Anything else you would add to help people thinking of buying an Excess 11?
The Excess 11 is an ideal cat for couples (and families with up to 2 kids) that enjoy the sailing part of the experience while having a comfortable boat.

Given her compact size and therefore price tag, it makes an ideal boat that should be on your short list if you’re looking into the 40-50 ft monohulls or <45 ft catamarans.

Marco & Lizzy’s Youtube Review

Can you give people who are looking at an Excess 11 a rough budget for annual maintenance costs? Just an idea.
As all Excess 11 are still (very young) it’s hard to say but given the components used and the price of all the spares we carry, we budgeted around €4000 for yearly maintenance after the first year excluding storage on the hard, haulout, but including engines service, antifoul, anodes etc.

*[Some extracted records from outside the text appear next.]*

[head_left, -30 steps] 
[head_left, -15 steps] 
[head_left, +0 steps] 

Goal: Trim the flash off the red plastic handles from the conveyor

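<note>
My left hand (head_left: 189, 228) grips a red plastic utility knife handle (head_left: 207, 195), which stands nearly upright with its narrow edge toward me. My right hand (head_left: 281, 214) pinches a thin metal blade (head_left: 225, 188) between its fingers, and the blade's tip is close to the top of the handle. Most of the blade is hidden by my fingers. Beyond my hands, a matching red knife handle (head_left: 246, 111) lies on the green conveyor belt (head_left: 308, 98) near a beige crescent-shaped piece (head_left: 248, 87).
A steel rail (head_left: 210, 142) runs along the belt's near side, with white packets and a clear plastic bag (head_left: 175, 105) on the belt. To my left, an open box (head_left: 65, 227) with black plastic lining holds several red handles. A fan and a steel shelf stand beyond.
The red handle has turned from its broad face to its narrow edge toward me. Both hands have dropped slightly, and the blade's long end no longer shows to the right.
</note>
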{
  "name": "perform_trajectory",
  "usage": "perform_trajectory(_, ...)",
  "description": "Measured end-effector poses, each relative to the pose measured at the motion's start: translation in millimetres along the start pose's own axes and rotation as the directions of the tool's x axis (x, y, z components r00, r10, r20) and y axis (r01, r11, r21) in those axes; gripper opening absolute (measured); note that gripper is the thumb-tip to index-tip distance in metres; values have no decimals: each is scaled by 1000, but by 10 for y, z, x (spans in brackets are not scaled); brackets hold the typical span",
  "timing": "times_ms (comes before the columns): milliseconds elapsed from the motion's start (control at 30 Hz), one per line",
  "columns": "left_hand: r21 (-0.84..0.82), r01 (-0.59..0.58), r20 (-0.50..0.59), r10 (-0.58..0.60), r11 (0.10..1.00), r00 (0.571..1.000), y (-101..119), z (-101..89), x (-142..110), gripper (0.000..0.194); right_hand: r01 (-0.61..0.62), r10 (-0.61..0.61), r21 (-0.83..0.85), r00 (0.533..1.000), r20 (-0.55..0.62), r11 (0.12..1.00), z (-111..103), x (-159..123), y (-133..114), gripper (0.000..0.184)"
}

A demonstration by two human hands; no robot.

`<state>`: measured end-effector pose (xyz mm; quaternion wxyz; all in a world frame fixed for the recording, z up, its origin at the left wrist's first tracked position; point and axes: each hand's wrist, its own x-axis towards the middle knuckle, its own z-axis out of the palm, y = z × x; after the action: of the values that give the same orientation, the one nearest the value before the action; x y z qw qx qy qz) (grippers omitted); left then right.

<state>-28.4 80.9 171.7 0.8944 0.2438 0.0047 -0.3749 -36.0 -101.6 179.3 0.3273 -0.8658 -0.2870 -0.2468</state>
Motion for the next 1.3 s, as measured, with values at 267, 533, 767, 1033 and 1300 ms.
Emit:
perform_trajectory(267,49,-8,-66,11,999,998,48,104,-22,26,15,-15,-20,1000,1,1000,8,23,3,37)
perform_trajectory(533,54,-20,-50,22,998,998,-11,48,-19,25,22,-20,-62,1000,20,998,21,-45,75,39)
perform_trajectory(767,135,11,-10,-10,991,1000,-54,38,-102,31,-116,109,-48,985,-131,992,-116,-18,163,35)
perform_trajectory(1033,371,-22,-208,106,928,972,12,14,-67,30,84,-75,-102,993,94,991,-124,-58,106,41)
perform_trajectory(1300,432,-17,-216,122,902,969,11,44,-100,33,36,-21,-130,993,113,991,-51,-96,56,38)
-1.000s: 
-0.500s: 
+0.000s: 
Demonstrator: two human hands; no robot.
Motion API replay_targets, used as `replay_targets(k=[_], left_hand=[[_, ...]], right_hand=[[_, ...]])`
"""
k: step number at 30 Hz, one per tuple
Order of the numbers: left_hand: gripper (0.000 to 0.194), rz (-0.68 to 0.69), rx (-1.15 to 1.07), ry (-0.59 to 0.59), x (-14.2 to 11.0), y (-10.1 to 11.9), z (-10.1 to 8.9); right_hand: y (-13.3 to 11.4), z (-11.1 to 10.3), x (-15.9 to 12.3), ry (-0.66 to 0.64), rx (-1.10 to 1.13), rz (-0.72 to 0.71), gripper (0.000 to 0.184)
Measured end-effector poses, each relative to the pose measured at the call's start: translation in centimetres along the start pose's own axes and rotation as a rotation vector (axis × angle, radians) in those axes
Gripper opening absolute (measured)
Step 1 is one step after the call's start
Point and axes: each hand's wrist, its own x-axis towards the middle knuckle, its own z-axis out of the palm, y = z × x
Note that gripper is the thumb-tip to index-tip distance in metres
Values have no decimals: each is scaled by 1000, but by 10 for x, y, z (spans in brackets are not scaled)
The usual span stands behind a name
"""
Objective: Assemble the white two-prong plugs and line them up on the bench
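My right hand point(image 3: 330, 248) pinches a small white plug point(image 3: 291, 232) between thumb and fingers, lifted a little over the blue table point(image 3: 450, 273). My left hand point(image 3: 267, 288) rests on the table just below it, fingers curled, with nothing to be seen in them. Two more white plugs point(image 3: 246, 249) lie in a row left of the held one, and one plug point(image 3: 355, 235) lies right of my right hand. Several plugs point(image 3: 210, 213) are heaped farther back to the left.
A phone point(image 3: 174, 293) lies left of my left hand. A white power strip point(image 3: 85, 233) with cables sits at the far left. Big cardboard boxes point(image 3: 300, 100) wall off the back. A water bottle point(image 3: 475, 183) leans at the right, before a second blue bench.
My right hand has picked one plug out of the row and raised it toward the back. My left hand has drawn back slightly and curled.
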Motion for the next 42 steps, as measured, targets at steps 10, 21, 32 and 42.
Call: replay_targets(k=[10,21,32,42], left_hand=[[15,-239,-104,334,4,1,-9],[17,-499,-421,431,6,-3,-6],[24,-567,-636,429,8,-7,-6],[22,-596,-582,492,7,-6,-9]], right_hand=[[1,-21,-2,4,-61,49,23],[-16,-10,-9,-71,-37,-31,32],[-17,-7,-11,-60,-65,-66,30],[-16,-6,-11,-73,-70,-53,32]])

If you were buying a second hand Excess 11, what would be the main 3 things you would check?
Wear and tear on the gennaker/Code0 as well as the other sails.
Engine service log
Layout (3 cabin version has our preference)
As all the running rigging is ‘Excess’ branded I would replace all lines (sheets, halyards etc) by the original Excess branded lines.

Rest are all standard components and not difficult to repair/have fixed/replaced.